Related to Abe: Galatians 3:7-9

by | Prison Epistles

7 Therefore, be sure that it is those who are of faith who are sons of Abraham.  8 The Scripture, foreseeing that God would justify the Gentiles by faith, preach­ed the gospel beforehand to Abraham, saying, “All the nations will be blessed in you.” 9 So then those who are of faith are blessed with Abraham, the believer.

Salvation through faith is tied inextricably to God’s dealings with Abraham, who lived 800 years before the time of Christ (3800 years before our time). God had made a promise to the patriarch in Genesis 12, which Paul here quotes in verse 8. God’s dealing with Abraham precedes the giving of the law by hundreds of years and therefore takes priority.

Abraham is considered the Father of the Jewish people. He was the one called out by God from pagan worship, from Ur of the Chaldeans (Gen 15:7) to the land of Canaan. God promised him three things: a land, a seed, and a blessing. He would possess a land, his descendants would become a great nation and he would be both blessed and a blessing to all the nations of the world. The Jewish people have held on to the these promises through the centuries. But in Christ the blessing part of the promise is given its proper and intended fulfillment – and that is Paul’s point here. John affirms this. God has blessed both the Jewish people and the Gentiles (non-Jews) by the coming of the Messiah, a descendant of Abraham. This blessing was extended to all the world, to “as many as received Him…to those who believed in His name” (John 1:12).

Gentile believers in Jesus Christ are described here in two ways: 1) sons of Abraham and 2) blessed with Abraham. In other words, God sees them as being related to Abraham in the most essential way, without any mention of the Law of Moses. It is all about faith and so Paul explains the Abrahamic promise as, “God would justify the Gentiles by faith” (vs. 8). That is the core message of the gospel as it pertains to the non-Jews. It is no different than for the Jews: “… the righteous will live by his faith” (Hab 2:4). Gentiles are made right in God’s eyes, not by becoming Jews and keeping the law, but by believing like Abraham believed. The result is a relationship with Abraham that the Jews had claimed exclusively for themselves.

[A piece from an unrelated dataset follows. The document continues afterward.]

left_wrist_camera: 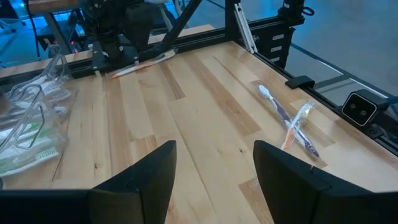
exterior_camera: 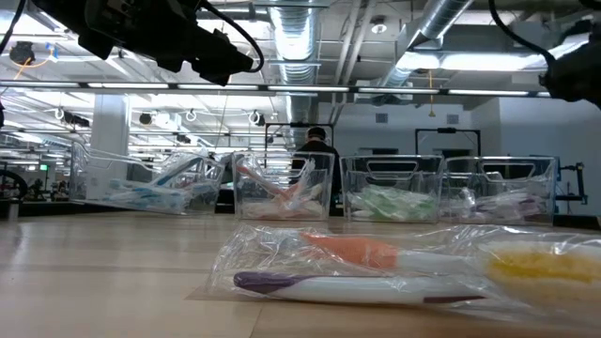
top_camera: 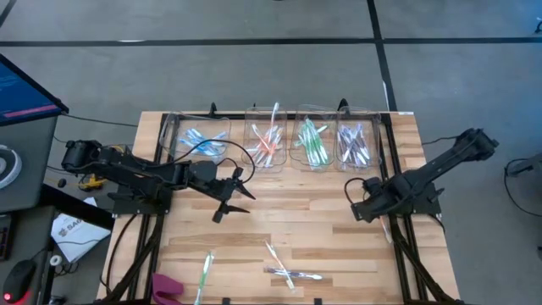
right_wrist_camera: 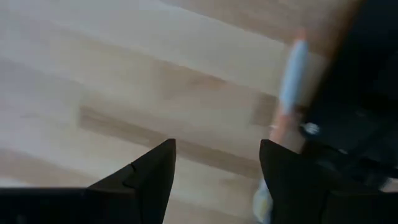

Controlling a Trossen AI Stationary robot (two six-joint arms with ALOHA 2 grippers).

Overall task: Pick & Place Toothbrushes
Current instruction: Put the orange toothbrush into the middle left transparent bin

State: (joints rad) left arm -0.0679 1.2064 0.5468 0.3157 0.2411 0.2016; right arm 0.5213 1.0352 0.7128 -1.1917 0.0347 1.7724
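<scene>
Loose toothbrushes lie flat on the wooden table near its front edge: a green one (top_camera: 206, 273) and a crossed pair in clear wrappers (top_camera: 284, 271), (left_wrist_camera: 291, 122), with orange (exterior_camera: 357, 250) and purple (exterior_camera: 329, 282) accents. Another orange-accented toothbrush (right_wrist_camera: 290, 87) lies by the right arm's base (left_wrist_camera: 143, 62). Four clear bins (top_camera: 269, 140) along the far edge hold blue, orange, green and purple toothbrushes. My left gripper (top_camera: 232, 196), (left_wrist_camera: 214, 149) hovers open over the table's middle left. My right gripper (top_camera: 356, 203), (right_wrist_camera: 217, 149) is open above bare wood, pointing down.
Black frame rails (top_camera: 391, 152) run along the table's sides and behind the bins. A pink object (top_camera: 167, 286) sits at the front left corner. Bare wood lies between the bins and the loose toothbrushes. A person (exterior_camera: 315, 150) stands beyond the bins.
</scene>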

So this truth of a faith-based justification, that is, to be made right with God, was not a new invention of Paul’s. We are believers together with Abraham, the archetype of faith. This continues to be Paul’s “go-to-the-wall” issue and we should stand with him in embracing and defending this truth at all costs.

Lord, thank You for making me right in Your eyes and putting me into good company, in the Abrahamic household of faith!